Il critico d’arte Vittorio Sgarbi parlerà della “Eredità greco-bizantina nella cultura europea” nella sua lectio magistralis il 5 agosto a Nardò. Curatore di grandi mostre internazionali, scrittore,  autore, conduttore di trasmissioni televisive, uomo politico, “libero pensatore controcorrente e instancabile difensore dell'arte e della cultura” è nato a Ferrara l’8 maggio 1952. Sgarbi è laureato in Filosofia con specializzazione in Storia dell’Arte presso l’Università di Bologna, ed è stato funzionario assegnato alla Soprintendenza ai Beni Artistici e Storici di Venezia. È stato docente di Storia delle Tecniche Artistiche presso l’Università di Udine (1984-1988) e di Storia della Fotografia presso l’Università di Bologna (1974-1978). È stato Commissario per le arti e il restauro architettonico della città di Padova di cui ha curato i cataloghi sulle mostre di Giotto e di Donatello. È stato direttore artistico del Festival di Asti Teatro nell’anno 2000. È stato Presidente della VII Commissione Cultura, Scienze e Istruzione della Camera dal 1994 al 1996. È stato eletto deputato al Parlamento Europeo nel 1999.È stato eletto deputato al Parlamento italiano nel 2001 ed è stato Sottosegretario ai Beni Culturali.   Nel 2003 è stato nominato, con decreto ministeriale, Presidente dell’Accademia di Belle Arti di Urbino.

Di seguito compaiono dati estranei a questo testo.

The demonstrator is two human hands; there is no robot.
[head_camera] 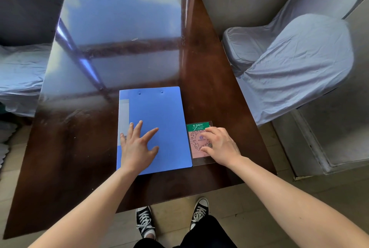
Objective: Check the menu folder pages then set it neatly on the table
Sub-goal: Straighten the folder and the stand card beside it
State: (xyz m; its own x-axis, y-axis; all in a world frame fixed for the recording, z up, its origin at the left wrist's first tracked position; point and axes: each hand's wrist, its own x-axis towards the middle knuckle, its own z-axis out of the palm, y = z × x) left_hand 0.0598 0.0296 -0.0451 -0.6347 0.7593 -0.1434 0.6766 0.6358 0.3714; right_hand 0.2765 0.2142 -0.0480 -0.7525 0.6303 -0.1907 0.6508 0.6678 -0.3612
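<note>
One glossy brown table (pixel 209 64), closed blue folder (pixel 159 120)

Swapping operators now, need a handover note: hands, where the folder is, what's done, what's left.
Left hand: open, fingers spread, palm flat on the blue menu folder.
Right hand: open, fingertips on the QR code card, gripping nothing.
Folder: closed, lying flat on the dark table near the front edge, a little skewed to that edge. The card lies just right of it, edges about meeting.
Done: folder is down and shut. Whether the pages were checked cannot be told from this view.
Left: probably square the folder with the table edge and card, then lift both hands away.
</note>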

Dal 2005 è Alto Commissario per la valorizzazione della Villa Romana del Casale di Piazza Armerina. È componente della Commissione consultiva del Prefetto per la Cattedrale di Noto. Da Maggio 2006 a Maggio 2008 ha ricoperto la carica di Assessore alla Cultura del Comune di Milano. Il 30 giugno 2008 è stato eletto Sindaco del comune di Salemi. Dal 2018 è sindaco di Sutri. Nel 2010 è stato nominato Soprintendente del Polo Museale di Venezia. Nel 2011 ha curato il Padiglione Italia della 54° Esposizione Internazionale d'Arte alla Biennale di Venezia, dal titolo “L'Arte non è cosa nostra”, allargando la mostra la mostra in 27 capoluoghi italiani in onore del 150esimo dell'Unità d'Italia. A curato le mostre: Rinascimento Segreto a Pesaro, Urbino e Fano; Lotto, Artemisia, Guercino. Le stanze segrete di Vittorio Sgarbi al Castello di Novara; Il Museo della Follia. Da Goya a Bacon al MuSa di Salò; Seduzione e potere. La donna nell'arte tra Guido Cagnacci e Tiepolo alla Chiesa Monumentale di San Francesco a Gualdo Tadino; Da Giotto a Morandi. Tesori d'arte di fondazioni e banche italiane a Palazzo Baldeschi di Perugia.